Exercise details: Copy out all the lines in the records that include the word "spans".

Items from a data source:
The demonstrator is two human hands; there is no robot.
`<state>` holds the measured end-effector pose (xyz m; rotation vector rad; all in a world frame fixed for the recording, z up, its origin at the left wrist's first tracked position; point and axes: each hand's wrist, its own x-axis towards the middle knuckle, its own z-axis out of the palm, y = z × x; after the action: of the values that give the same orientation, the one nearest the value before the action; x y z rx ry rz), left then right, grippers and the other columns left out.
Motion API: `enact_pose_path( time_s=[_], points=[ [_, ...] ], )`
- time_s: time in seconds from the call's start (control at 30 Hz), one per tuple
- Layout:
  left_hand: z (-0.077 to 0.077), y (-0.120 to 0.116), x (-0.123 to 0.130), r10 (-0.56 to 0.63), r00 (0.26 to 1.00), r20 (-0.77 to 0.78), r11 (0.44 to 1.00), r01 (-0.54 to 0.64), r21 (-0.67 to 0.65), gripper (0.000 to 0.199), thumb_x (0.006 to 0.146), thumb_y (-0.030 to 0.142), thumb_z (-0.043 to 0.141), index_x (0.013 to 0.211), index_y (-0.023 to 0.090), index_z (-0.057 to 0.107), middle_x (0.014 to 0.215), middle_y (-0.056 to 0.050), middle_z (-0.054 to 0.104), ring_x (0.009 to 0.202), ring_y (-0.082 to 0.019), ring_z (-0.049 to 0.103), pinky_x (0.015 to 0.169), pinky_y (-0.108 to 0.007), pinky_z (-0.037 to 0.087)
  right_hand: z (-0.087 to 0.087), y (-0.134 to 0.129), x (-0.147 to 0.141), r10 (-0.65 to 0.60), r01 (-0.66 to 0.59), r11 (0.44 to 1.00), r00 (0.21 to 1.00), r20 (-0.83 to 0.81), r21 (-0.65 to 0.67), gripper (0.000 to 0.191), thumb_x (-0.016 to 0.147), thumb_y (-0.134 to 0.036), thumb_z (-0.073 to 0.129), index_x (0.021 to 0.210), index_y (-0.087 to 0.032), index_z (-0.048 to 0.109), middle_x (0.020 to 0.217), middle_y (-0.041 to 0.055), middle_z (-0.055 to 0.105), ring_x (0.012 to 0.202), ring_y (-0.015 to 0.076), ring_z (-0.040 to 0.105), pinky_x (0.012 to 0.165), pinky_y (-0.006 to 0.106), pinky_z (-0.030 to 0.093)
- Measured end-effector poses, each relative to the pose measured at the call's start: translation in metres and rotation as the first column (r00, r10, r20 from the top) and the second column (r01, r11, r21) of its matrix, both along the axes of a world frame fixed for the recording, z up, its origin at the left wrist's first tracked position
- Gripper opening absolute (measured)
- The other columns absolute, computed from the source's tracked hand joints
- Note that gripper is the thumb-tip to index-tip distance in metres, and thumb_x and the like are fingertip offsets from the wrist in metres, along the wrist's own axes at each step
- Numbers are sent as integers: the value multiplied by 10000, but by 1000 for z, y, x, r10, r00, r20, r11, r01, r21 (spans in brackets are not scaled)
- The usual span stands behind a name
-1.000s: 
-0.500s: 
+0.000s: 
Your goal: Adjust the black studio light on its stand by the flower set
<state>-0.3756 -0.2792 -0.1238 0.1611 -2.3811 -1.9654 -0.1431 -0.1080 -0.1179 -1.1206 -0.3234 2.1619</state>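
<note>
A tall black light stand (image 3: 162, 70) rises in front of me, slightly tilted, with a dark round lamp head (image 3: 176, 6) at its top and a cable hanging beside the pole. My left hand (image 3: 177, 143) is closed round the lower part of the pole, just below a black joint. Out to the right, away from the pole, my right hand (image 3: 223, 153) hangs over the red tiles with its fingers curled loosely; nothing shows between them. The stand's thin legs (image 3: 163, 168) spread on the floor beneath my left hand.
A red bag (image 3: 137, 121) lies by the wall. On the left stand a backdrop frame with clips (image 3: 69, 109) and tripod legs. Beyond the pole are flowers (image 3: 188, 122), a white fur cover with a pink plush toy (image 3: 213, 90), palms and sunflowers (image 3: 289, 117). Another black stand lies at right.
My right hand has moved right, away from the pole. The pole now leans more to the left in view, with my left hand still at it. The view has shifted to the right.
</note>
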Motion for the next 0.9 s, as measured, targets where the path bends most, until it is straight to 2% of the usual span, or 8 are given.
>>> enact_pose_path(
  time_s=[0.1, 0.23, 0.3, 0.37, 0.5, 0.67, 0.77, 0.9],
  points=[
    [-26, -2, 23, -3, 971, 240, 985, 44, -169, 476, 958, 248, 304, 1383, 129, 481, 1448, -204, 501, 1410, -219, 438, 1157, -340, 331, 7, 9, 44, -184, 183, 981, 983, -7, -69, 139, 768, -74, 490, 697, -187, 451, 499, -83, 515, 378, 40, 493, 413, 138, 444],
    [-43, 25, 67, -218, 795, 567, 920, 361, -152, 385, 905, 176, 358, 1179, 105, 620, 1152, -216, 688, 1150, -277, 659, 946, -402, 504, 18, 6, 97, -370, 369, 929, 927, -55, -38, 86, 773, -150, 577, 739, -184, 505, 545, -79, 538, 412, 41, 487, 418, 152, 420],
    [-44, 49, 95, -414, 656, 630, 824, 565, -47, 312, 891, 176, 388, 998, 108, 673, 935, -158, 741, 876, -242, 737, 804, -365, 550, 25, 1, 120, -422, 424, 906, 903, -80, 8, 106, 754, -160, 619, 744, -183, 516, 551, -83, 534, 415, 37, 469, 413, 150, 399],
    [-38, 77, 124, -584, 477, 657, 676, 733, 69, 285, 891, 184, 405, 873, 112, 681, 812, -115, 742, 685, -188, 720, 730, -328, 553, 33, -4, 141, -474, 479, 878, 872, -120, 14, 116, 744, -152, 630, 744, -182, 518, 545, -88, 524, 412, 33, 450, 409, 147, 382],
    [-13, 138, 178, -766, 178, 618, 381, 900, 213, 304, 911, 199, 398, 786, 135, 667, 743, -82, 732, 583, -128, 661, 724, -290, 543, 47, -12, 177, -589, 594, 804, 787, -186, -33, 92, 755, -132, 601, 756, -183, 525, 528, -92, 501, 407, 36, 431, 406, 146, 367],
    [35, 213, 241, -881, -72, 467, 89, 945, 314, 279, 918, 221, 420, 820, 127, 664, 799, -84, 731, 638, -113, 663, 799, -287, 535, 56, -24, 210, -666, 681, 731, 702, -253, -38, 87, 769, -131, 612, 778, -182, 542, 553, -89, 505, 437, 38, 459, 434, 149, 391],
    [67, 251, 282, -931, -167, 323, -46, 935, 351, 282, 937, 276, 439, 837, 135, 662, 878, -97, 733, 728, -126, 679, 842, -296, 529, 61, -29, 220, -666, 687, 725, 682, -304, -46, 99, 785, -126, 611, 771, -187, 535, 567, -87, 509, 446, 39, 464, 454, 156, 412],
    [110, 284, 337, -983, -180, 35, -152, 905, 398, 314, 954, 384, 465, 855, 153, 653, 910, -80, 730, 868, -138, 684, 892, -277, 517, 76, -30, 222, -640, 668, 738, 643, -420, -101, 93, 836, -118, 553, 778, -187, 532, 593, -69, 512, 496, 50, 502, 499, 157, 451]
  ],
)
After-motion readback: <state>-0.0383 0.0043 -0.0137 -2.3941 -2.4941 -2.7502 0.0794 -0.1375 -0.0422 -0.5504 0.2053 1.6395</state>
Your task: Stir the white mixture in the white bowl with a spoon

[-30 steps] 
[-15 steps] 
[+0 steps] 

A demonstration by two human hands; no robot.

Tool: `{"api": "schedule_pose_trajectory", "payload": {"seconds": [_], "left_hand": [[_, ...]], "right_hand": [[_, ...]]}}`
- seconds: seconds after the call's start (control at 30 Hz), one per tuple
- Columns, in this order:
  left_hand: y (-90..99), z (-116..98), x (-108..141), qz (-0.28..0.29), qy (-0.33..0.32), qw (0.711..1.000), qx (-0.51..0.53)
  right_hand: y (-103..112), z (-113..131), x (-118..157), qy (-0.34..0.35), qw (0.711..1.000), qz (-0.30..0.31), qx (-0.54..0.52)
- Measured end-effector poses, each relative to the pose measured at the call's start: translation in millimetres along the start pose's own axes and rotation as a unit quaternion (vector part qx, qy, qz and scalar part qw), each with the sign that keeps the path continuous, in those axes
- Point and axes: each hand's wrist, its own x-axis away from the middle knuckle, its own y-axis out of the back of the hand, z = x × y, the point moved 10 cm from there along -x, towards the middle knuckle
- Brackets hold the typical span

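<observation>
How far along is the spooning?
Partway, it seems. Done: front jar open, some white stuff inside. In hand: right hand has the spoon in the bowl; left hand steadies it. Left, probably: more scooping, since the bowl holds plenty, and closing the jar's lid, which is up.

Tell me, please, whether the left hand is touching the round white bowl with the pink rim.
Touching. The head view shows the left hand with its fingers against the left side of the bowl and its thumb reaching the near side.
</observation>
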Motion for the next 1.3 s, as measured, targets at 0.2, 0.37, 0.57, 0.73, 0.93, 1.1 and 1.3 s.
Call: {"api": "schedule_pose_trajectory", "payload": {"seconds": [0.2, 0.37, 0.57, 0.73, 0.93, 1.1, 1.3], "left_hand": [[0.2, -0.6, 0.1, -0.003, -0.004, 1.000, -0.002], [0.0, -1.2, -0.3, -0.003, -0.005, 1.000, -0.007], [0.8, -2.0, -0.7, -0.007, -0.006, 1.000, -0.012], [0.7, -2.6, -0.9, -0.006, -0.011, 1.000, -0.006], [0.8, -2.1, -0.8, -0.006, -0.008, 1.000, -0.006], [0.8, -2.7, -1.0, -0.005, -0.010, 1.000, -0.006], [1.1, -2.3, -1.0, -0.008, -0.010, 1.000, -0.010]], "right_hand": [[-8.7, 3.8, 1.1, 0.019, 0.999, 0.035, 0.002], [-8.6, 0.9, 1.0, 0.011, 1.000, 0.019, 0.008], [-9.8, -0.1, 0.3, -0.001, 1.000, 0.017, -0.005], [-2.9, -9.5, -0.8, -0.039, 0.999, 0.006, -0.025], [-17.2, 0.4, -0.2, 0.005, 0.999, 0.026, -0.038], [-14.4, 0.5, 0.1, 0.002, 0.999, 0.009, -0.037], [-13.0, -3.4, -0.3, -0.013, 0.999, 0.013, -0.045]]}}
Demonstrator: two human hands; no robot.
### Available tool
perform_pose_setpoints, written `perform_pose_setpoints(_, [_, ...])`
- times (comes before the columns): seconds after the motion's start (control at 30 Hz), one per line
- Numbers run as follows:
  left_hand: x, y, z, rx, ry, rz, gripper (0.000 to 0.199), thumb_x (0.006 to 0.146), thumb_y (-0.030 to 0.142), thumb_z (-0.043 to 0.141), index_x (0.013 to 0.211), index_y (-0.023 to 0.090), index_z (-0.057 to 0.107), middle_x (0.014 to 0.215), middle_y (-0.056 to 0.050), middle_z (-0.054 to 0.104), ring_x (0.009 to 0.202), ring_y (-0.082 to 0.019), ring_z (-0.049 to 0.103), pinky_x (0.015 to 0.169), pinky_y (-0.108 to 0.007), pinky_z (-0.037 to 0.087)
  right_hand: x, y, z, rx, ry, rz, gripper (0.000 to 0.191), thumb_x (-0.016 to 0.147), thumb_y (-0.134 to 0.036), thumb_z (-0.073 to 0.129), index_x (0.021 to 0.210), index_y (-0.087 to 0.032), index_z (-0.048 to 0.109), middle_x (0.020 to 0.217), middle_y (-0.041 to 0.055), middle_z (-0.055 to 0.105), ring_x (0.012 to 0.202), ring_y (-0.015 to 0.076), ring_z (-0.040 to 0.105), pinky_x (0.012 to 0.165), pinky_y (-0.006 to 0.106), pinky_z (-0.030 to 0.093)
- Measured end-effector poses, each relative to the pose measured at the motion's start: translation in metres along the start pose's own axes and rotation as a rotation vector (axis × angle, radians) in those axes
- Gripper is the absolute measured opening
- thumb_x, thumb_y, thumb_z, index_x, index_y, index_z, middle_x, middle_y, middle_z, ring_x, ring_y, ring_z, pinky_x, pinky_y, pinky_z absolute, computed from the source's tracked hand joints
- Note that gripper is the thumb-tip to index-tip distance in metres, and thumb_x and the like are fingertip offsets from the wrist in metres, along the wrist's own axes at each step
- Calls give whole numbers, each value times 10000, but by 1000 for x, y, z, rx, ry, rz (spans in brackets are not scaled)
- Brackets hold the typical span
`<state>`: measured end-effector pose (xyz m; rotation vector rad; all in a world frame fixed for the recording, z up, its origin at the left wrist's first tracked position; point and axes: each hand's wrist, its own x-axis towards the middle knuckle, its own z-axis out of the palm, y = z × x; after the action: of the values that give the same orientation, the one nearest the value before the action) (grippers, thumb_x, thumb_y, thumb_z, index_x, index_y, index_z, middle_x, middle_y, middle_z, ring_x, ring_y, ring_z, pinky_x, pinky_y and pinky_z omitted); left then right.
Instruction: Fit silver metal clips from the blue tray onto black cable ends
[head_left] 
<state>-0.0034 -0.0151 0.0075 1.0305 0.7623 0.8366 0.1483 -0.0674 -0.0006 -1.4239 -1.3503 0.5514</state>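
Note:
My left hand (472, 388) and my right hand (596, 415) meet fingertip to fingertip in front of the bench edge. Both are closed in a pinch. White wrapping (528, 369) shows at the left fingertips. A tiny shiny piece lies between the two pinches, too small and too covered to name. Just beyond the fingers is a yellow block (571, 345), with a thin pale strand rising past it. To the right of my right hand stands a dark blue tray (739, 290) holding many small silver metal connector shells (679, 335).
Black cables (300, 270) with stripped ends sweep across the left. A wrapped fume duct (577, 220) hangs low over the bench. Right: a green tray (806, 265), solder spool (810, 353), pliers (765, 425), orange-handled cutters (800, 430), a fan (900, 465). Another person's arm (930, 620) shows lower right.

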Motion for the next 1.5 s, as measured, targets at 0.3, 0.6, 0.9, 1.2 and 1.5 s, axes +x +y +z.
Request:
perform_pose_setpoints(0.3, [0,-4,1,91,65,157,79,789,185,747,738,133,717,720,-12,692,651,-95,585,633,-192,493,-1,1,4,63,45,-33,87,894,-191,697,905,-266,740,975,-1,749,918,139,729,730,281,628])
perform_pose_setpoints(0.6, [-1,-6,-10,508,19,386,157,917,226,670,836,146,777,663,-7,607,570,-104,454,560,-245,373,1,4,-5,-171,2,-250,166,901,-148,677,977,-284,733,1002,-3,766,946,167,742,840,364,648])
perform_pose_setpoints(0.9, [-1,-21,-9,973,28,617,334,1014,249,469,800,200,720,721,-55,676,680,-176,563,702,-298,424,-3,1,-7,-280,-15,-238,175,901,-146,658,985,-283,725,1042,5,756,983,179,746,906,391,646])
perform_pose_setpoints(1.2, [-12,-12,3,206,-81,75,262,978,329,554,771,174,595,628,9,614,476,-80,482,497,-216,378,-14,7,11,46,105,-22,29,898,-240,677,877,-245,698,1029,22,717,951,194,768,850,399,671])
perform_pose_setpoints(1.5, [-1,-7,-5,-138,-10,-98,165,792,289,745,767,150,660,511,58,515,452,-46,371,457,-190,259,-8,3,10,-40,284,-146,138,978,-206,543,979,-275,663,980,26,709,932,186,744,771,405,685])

Result of the task:
- Numbers are sent as integers: the value multiplied by 10000, but by 1000 for z, y, x, r10, r00, r20, r11, r01, r21 (spans in brackets are not scaled)
- Calls give whole numbers, each value times 10000, but by 1000 for x, y, z, rx, ry, rz (spans in brackets are not scaled)

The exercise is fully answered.